Aim of the task:
Instruction for the data below: set down exactly the lines from the line with "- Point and" to the line with "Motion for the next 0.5", inclusive, and no others.

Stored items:

################

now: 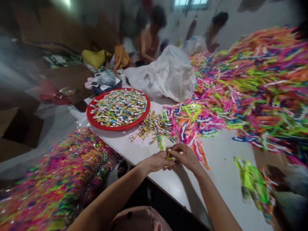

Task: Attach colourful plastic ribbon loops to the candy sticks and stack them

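Observation:
My left hand (157, 161) is wrapped around a small bunch of printed tubes (169, 156) over the table's near edge. Meeting it from the right, my right hand (186, 156) has its thumb and fingers pinched on the same bunch. The fingers partly hide the bunch. Just beyond the hands lies a loose heap of similar small printed tubes (156, 123). A red round tray (117, 129) full of such tubes stands to the left of that heap. Bright pink, orange and yellow-green strips with white cords (190, 128) lie behind my right hand.
A large mound of coloured strips (260, 80) covers the table's right and back. A white plastic sack (173, 73) lies behind the tray. Yellow-green strips (255, 179) lie at right. Packed colourful bundles (60, 179) fill the lower left. Two people (148, 41) sit at the back.

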### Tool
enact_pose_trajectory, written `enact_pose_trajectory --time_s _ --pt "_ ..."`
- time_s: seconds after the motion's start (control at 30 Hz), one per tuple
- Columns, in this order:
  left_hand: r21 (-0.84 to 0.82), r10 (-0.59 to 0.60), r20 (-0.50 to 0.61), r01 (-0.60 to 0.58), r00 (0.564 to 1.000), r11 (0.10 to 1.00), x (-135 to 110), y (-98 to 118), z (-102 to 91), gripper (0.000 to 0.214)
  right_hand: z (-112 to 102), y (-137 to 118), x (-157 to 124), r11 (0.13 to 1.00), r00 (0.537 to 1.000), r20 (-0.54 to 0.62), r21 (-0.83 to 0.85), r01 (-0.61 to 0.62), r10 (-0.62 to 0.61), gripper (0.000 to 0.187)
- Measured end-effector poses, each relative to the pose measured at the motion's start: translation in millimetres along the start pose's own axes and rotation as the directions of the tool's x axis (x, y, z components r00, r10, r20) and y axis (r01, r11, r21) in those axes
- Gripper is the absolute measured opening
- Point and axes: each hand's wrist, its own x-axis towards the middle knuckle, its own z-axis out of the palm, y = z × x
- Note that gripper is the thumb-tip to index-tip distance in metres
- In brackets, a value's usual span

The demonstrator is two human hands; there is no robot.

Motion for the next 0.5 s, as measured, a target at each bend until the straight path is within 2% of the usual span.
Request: enact_pose_trajectory --time_s 0.13,0.17,0.23,0.33,0.4,0.5 --pt "-0.138 -0.036 -0.044 0.03 0.998 0.99 -23.9 -1.4 -14.2 0.049 9.0 -18.5 22.3 0.995 0.983 -0.186 0.099 0.022 -0.003 0.027" --pt "-0.177 -0.049 -0.072 0.036 0.996 0.984 -32.0 -2.9 -18.1 0.053 14.9 -21.5 28.5 0.991 0.98 -0.201 0.133 0.032 -0.005 0.028" --pt "-0.237 -0.049 -0.136 0.016 0.989 0.971 -50.5 -6.9 -26.8 0.055 32.0 -24.5 40.4 0.987 0.993 -0.117 0.152 0.05 -0.032 0.026" --pt "-0.29 -0.013 -0.209 -0.049 0.978 0.956 -80.8 -13.4 -41.1 0.054 66.5 -24.5 56.8 0.995 0.995 0.04 0.055 0.086 -0.089 0.016" --pt "-0.312 0.001 -0.245 -0.08 0.97 0.947 -98.9 -16.8 -49.9 0.053 92.1 -26.6 69.1 0.995 0.994 0.052 0.029 0.098 -0.099 0.011" --pt "-0.294 0.008 -0.319 -0.107 0.948 0.95 -116.2 -19.4 -59.1 0.052 130.6 -38.8 92.1 0.988 0.992 0.024 0.092 0.123 -0.126 0.008"
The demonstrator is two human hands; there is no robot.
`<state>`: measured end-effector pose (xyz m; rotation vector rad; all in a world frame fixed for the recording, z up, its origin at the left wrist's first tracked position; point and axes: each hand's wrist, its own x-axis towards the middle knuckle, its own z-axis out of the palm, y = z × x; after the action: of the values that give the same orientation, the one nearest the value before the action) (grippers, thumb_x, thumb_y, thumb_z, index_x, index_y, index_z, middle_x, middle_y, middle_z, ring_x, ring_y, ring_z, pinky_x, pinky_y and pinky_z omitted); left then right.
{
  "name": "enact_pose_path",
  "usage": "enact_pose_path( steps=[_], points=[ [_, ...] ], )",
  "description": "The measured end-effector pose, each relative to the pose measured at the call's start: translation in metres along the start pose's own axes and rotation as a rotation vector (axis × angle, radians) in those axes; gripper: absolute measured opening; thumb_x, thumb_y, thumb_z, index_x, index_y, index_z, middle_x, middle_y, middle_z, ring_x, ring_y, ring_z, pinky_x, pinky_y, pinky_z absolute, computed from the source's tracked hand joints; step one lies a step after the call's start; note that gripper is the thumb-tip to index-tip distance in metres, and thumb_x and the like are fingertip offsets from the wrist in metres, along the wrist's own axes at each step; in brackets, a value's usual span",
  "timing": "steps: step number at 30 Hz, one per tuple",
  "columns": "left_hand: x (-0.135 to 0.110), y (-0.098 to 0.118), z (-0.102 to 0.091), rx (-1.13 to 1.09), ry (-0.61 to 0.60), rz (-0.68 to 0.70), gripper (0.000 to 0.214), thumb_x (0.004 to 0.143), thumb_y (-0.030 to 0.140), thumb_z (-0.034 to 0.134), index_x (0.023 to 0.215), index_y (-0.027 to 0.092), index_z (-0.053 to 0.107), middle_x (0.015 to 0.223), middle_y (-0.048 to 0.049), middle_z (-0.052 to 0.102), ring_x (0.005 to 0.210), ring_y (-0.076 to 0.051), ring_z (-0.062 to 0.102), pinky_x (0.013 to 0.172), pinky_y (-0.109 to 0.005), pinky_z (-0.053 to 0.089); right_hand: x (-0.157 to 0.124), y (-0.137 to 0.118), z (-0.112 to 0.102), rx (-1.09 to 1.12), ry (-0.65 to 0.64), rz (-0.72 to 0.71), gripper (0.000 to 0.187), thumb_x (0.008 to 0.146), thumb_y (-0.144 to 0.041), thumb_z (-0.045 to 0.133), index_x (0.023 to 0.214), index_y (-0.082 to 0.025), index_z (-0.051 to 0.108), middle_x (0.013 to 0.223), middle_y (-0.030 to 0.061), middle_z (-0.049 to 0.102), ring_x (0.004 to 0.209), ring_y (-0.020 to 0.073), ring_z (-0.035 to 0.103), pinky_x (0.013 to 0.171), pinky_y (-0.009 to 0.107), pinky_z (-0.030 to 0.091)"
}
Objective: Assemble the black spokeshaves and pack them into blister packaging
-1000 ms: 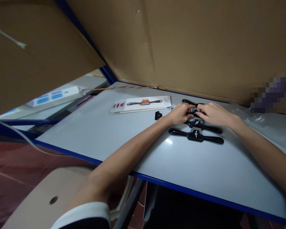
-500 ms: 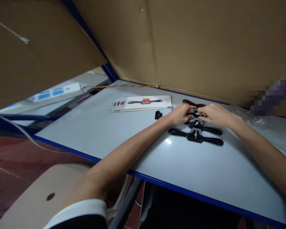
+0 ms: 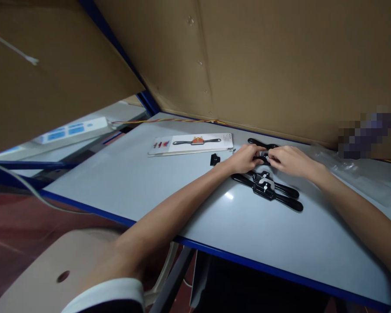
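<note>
Head view: right of the frame's centre, the left hand (image 3: 247,158) is pinching a black spokeshave (image 3: 263,161) between curled fingers and thumb, while the right hand (image 3: 289,161) is closing its bent fingers around the tool's middle, the exact contact being partly hidden. Another spokeshave (image 3: 259,142) is lying just behind them, and two overlapping spokeshaves (image 3: 282,204) are resting in front. Grey tabletop (image 3: 247,230) is stretching left and lower right to its blue front edge (image 3: 234,254), with the cardboard wall (image 3: 280,78) bounding the back.
</note>
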<state>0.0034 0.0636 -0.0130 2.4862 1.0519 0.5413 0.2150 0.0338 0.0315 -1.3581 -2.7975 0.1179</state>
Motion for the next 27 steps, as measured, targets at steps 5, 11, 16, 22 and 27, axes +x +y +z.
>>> enact_pose_path(
  steps=[5, 11, 16, 22, 27],
  points=[
    [0.0, -0.001, 0.001, 0.002, 0.012, 0.007, 0.04, 0.091, 0.018, 0.066, 0.13, 0.011, 0.073, 0.1, -0.0113, 0.075, 0.092, -0.024, 0.067, 0.086, -0.037, 0.051, 0.004, -0.004, 0.004, -0.011, -0.033, 0.03, 0.028, 0.104, -0.03, 0.049, 0.083, -0.022, 0.065, 0.076, 0.0071, 0.069, 0.069, 0.022, 0.06, 0.065, 0.037, 0.03],
    [0.0, -0.002, -0.002, -0.034, 0.01, 0.027, 0.031, 0.09, 0.017, 0.065, 0.118, 0.012, 0.074, 0.089, -0.0053, 0.07, 0.082, -0.02, 0.062, 0.082, -0.033, 0.048, 0.006, 0.005, 0.007, -0.167, 0.077, 0.002, 0.02, 0.103, -0.039, 0.063, 0.111, -0.022, 0.067, 0.105, 0.0087, 0.076, 0.085, 0.0241, 0.068, 0.065, 0.033, 0.032],
    [0.001, -0.003, -0.002, -0.047, 0.002, 0.026, 0.013, 0.089, 0.017, 0.065, 0.1, 0.013, 0.072, 0.082, -0.0036, 0.064, 0.076, -0.018, 0.057, 0.077, -0.032, 0.045, 0.009, 0.01, 0.012, -0.354, 0.026, -0.046, 0.027, 0.109, -0.044, 0.053, 0.122, -0.023, 0.065, 0.111, 0.0081, 0.074, 0.081, 0.0218, 0.069, 0.059, 0.033, 0.024],
    [0.002, -0.007, -0.005, -0.041, -0.045, 0.069, 0.011, 0.088, 0.016, 0.062, 0.096, 0.014, 0.069, 0.085, -0.0056, 0.066, 0.081, -0.02, 0.059, 0.079, -0.034, 0.046, 0.012, 0.008, 0.008, -0.452, -0.01, -0.074, 0.03, 0.11, -0.047, 0.052, 0.124, -0.024, 0.066, 0.115, 0.0092, 0.072, 0.085, 0.0224, 0.07, 0.058, 0.033, 0.021],
    [0.003, -0.013, -0.007, -0.082, -0.086, 0.151, 0.029, 0.086, 0.013, 0.06, 0.112, 0.014, 0.072, 0.105, -0.0096, 0.074, 0.095, -0.023, 0.064, 0.086, -0.036, 0.048, 0.014, 0.001, 0.007, -0.41, -0.05, -0.091, 0.033, 0.111, -0.045, 0.049, 0.124, -0.023, 0.07, 0.119, 0.0112, 0.074, 0.096, 0.0243, 0.071, 0.061, 0.033, 0.025]
  ],
)
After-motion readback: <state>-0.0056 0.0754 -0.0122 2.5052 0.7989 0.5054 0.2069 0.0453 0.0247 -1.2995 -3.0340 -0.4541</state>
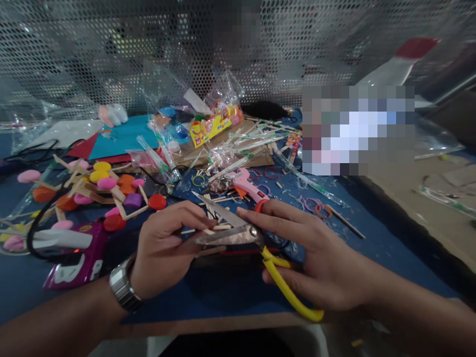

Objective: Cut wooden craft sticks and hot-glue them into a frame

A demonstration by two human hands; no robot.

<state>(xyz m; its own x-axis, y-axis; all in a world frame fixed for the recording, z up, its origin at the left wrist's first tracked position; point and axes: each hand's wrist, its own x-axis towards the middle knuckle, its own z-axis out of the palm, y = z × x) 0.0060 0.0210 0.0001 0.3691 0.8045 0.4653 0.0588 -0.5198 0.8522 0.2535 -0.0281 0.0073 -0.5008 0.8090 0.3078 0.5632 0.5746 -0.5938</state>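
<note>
My right hand (320,253) grips scissors (232,234) with yellow handles, and a red part shows by the fingers. The two blades are spread apart, pointing left over the table. My left hand (165,248), wearing a metal watch (124,285), is closed in a pinch beside the blades. Between its fingertips is a thin wooden stick (211,230), whose short end shows near the open blades; the rest is hidden by the fingers. Other light wooden sticks and a pink glue gun (251,186) lie just beyond the scissors.
At left stand stick pieces joined with coloured lumps (111,193), by a purple device (78,253) with a black cable. Behind lie blue paper (126,136), a yellow packet (211,126) and clear plastic bags. Coloured rings (314,206) lie right; cardboard (409,198) is beyond. Perforated metal (148,39) rises behind.
</note>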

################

Result:
- Point and axes: each hand's wrist, its own x-axis towards the middle knuckle, its own z-axis out of the palm, y = z × x
- Note that gripper is the thumb-tip to index-tip distance in metres
- In brackets, a value's usual span

The demonstrator is two human hands; there is no robot.

Motion for the next 0.5 s, as measured, a target at each bend until the straight path is within 2% of the usual span.

What was requested is fully covered by this answer.